Activity
Return the listing exactly as it appears, but strip out the images.
::::::::
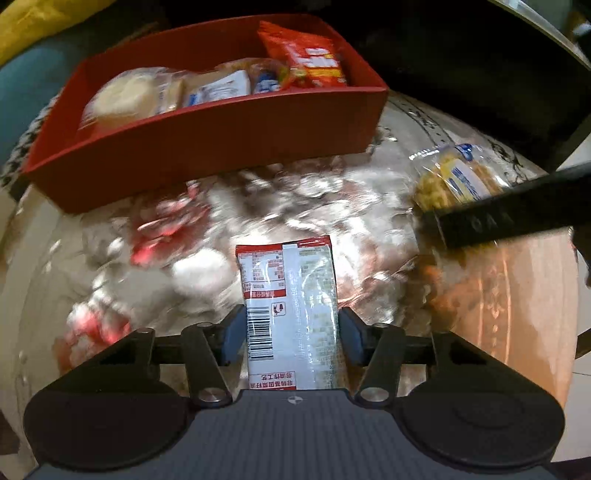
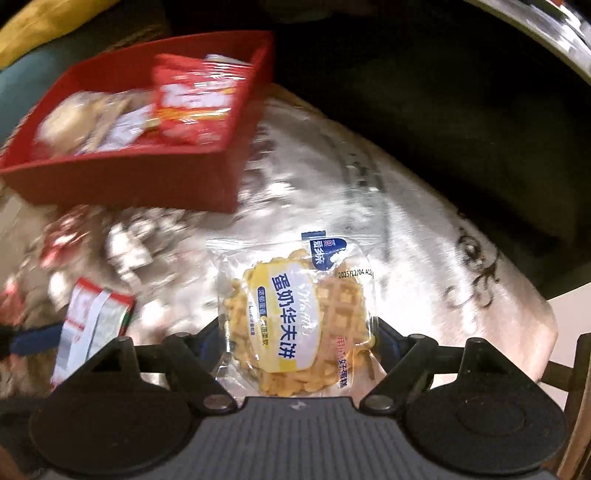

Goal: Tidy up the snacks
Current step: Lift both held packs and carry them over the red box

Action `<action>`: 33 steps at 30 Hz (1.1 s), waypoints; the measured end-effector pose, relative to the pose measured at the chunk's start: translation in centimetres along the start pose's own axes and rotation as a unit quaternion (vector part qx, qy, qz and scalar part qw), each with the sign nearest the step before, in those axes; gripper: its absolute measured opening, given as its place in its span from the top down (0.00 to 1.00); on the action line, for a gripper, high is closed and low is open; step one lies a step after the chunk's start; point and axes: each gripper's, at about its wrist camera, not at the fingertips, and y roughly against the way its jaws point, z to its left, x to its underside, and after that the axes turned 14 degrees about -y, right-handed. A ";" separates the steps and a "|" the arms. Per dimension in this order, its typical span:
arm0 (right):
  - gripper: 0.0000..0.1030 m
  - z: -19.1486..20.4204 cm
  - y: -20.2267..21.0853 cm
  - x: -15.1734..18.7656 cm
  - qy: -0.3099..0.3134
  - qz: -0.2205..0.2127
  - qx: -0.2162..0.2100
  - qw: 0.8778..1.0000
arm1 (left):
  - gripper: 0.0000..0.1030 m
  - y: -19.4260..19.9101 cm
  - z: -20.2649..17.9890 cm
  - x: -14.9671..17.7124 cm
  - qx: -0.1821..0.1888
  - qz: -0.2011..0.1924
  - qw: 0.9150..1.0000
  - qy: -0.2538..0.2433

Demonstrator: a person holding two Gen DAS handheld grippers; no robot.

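A: Shiny plastic sheeting over a patterned cloth covers the round table, and its glare smears nearly everything outside the grippers.

B: What sits closest in?

A: In the left wrist view, the left gripper points steeply down with its blue pads pressed on both sides of a white-and-red snack packet, barcode side up. In the right wrist view, the right gripper is tilted down the same way, its jaws closed on a clear-wrapped waffle cake.

B: And between them?

A: Each shows in the other's camera. The waffle cake appears at the right edge of the left view, with a black finger of the right gripper across it. The snack packet appears low on the left of the right view.

B: Anything in the way further out?

A: Only blurred red and white patches on the cloth; I cannot tell what they are. Beyond them a red box stands on the table's far side, holding an orange-red chip bag at its right end and pale wrapped pastries to the left. Behind it lies a dark recess and something yellow.
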 end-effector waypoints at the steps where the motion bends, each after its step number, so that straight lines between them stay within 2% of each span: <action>1: 0.27 0.6 0.5 0.6 0.002 -0.003 -0.007 1.000 | 0.41 0.3 0.5 0.3 0.000 -0.002 1.000 0.005; 6: 0.27 3.1 1.0 3.0 0.022 0.001 -0.021 1.000 | 0.40 1.3 2.8 1.7 -0.003 -0.006 1.000 0.030; 9: 0.27 4.0 0.0 3.9 0.020 0.014 -0.020 1.000 | 0.32 1.3 3.4 2.2 -0.015 -0.008 0.999 0.033; 11: 0.24 4.2 -0.7 4.1 0.027 0.016 -0.012 0.999 | 0.22 1.3 3.8 2.4 -0.014 -0.009 0.999 0.037; 14: 0.23 4.4 -0.9 3.9 0.022 0.013 -0.015 1.000 | 0.16 1.1 4.6 2.6 -0.020 -0.010 0.999 0.048; 19: 0.08 4.4 -1.7 3.7 0.029 0.011 -0.009 0.999 | 0.13 0.1 5.2 3.1 -0.004 0.001 0.998 0.066; 20: 0.02 4.1 -1.8 3.7 0.021 0.013 -0.008 1.000 | 0.12 0.0 5.3 3.2 -0.003 0.000 0.998 0.071; 22: 0.02 4.1 -2.1 3.5 0.022 0.015 -0.008 1.000 | 0.11 0.0 5.5 3.3 0.003 0.000 0.997 0.080; 27: 0.02 4.1 -2.1 3.1 0.020 0.018 -0.004 1.000 | 0.14 0.3 5.0 3.5 -0.009 0.001 0.997 0.078; 29: 0.03 3.9 -2.0 3.0 0.013 0.016 -0.007 1.000 | 0.22 0.5 4.6 3.6 -0.021 0.003 0.997 0.071; 30: 0.06 3.8 -2.0 3.1 0.015 0.012 -0.006 1.000 | 0.24 0.6 4.3 3.7 -0.025 0.001 0.998 0.065; 31: 0.08 3.7 -1.7 3.2 0.016 0.009 -0.006 1.000 | 0.31 0.8 4.1 3.7 -0.026 -0.002 0.998 0.061; 32: 0.18 3.8 -1.3 3.4 0.018 0.006 -0.007 1.000 | 0.37 1.0 3.9 3.7 -0.026 -0.003 0.998 0.058; 33: 0.27 3.9 -0.8 3.6 0.021 0.003 -0.006 1.000 | 0.39 1.1 3.9 3.8 -0.025 -0.003 0.998 0.056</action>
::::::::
Solution to this task
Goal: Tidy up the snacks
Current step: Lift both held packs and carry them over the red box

Action `<action>`: 33 steps at 30 Hz (1.1 s), waypoints; the measured end-effector pose, relative to the pose measured at the chunk's start: translation in centimetres along the start pose's own axes and rotation as a unit quaternion (vector part qx, qy, qz and scalar part qw), each with the sign nearest the step before, in those axes; gripper: its absolute measured opening, given as its place in its span from the top down (0.00 to 1.00); on the action line, for a gripper, high is closed and low is open; step one lies a step after the chunk's start; point and axes: each gripper's, at about its wrist camera, not at the fingertips, and y roughly against the way its jaws point, z to its left, x to its underside, and after that the axes turned 14 degrees about -y, right-handed. A ";" separates the steps and a "|" the arms. Per dimension in this order, its typical span:
arm0 (right):
  - gripper: 0.0000..0.1030 m
  - z: -19.1486..20.4204 cm
  - y: -20.2267..21.0853 cm
  - x: -15.1734..18.7656 cm
  - qy: -0.3099..0.3134
  - qz: -0.2205..0.2127
  - qx: -0.2162..0.2100
  - qw: 0.8778..1.0000
arm1 (left):
  - gripper: 0.0000..0.1030 m
  - y: -19.4260..19.9101 cm
  - z: -20.2649..17.9890 cm
  - x: -14.9671..17.7124 cm
  - qx: -0.1821..0.1888
  - qz: -0.2011..0.1924
  - qw: 0.9150..1.0000
  - qy: -0.2538..0.2433

Demonstrator: a person holding two Gen DAS handheld grippers; no robot.

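A: Shiny plastic sheeting over a patterned cloth covers the round table, and its glare smears nearly everything outside the grippers.

B: What sits closest in?

A: In the left wrist view, the left gripper points steeply down with its blue pads pressed on both sides of a white-and-red snack packet, barcode side up. In the right wrist view, the right gripper is tilted down the same way, its jaws closed on a clear-wrapped waffle cake.

B: And between them?

A: Each shows in the other's camera. The waffle cake appears at the right edge of the left view, with a black finger of the right gripper across it. The snack packet appears low on the left of the right view.

B: Anything in the way further out?

A: Only blurred red and white patches on the cloth; I cannot tell what they are. Beyond them a red box stands on the table's far side, holding an orange-red chip bag at its right end and pale wrapped pastries to the left. Behind it lies a dark recess and something yellow.
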 end-effector waypoints at the steps where the motion bends, each after its step number, so that straight lines between them stay within 2% of each span: <action>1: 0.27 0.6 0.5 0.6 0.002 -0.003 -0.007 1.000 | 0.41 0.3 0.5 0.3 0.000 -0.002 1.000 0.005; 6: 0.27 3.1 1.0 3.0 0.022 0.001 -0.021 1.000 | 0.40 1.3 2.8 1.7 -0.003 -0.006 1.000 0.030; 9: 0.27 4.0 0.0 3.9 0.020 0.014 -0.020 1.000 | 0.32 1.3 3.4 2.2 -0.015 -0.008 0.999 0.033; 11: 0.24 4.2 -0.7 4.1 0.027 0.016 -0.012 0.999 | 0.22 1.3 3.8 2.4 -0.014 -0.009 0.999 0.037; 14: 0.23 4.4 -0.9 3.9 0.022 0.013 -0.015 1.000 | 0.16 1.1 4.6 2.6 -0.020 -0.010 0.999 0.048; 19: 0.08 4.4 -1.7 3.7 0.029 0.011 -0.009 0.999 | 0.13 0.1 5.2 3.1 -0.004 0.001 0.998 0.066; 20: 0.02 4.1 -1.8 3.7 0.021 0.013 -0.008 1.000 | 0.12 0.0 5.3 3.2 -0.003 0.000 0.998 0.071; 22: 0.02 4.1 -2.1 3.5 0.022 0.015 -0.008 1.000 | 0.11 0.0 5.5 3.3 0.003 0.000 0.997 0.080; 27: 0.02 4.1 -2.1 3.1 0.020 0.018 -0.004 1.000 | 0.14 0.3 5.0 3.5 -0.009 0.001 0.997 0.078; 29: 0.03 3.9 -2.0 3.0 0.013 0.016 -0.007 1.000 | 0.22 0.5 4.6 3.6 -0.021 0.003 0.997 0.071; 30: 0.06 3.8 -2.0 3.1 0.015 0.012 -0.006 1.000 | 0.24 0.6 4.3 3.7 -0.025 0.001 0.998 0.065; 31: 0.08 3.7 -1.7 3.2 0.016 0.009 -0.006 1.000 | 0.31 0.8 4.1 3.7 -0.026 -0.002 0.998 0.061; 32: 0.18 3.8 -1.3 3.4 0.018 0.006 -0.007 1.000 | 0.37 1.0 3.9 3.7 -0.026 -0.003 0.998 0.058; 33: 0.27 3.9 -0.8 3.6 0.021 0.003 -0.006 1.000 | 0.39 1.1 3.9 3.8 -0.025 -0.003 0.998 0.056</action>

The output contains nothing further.